#### Problem statement
Without the pictures, write the listing below out again, line for line.

#### Given material
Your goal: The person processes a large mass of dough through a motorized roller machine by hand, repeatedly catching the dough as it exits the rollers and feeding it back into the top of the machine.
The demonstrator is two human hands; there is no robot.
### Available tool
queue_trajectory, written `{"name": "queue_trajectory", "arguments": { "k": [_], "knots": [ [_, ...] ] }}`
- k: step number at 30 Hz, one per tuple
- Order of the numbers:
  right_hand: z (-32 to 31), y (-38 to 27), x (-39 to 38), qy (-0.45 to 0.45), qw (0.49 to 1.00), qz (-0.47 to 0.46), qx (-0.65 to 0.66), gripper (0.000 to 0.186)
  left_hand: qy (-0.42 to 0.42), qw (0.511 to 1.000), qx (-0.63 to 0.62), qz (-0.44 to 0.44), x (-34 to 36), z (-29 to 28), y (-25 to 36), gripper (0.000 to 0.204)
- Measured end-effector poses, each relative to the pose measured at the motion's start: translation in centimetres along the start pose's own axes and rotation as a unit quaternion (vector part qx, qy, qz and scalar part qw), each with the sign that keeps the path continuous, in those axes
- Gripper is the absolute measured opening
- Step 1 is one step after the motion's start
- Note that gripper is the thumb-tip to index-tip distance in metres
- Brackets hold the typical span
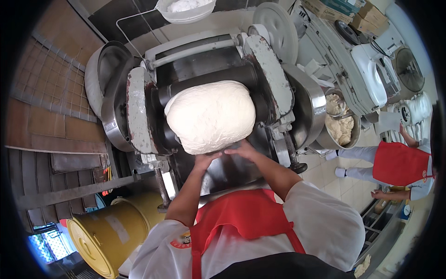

#### Written response
Your goal: The person processes a large mass of dough through a motorized roller machine by hand, repeatedly catching the dough as it exits the rollers and feeding it back into the top of the machine.
The demonstrator is two human hands; there is no robot.
### Available tool
queue_trajectory, written `{"name": "queue_trajectory", "arguments": { "k": [_], "knots": [ [_, ...] ] }}`
- k: step number at 30 Hz, one per tuple
- Order of the numbers:
  right_hand: z (-32 to 31), y (-38 to 27), x (-39 to 38), qy (-0.45 to 0.45), qw (0.49 to 1.00), qz (-0.47 to 0.46), qx (-0.65 to 0.66), gripper (0.000 to 0.186)
  left_hand: qy (-0.42 to 0.42), qw (0.511 to 1.000), qx (-0.63 to 0.62), qz (-0.44 to 0.44), x (-34 to 36), z (-29 to 28), y (-25 to 36), gripper (0.000 to 0.204)
- Measured end-effector poses, each relative to the pose measured at the motion's start: translation in centimetres along the start pose's own axes and rotation as a unit quaternion (vector part qx, qy, qz and scalar part qw), each with the sign that keeps the path continuous, in those axes
- Gripper is the absolute measured opening
- Step 1 is one step after the motion's start
- Note that gripper is the thumb-tip to index-tip distance in metres
- Brackets hold the typical span

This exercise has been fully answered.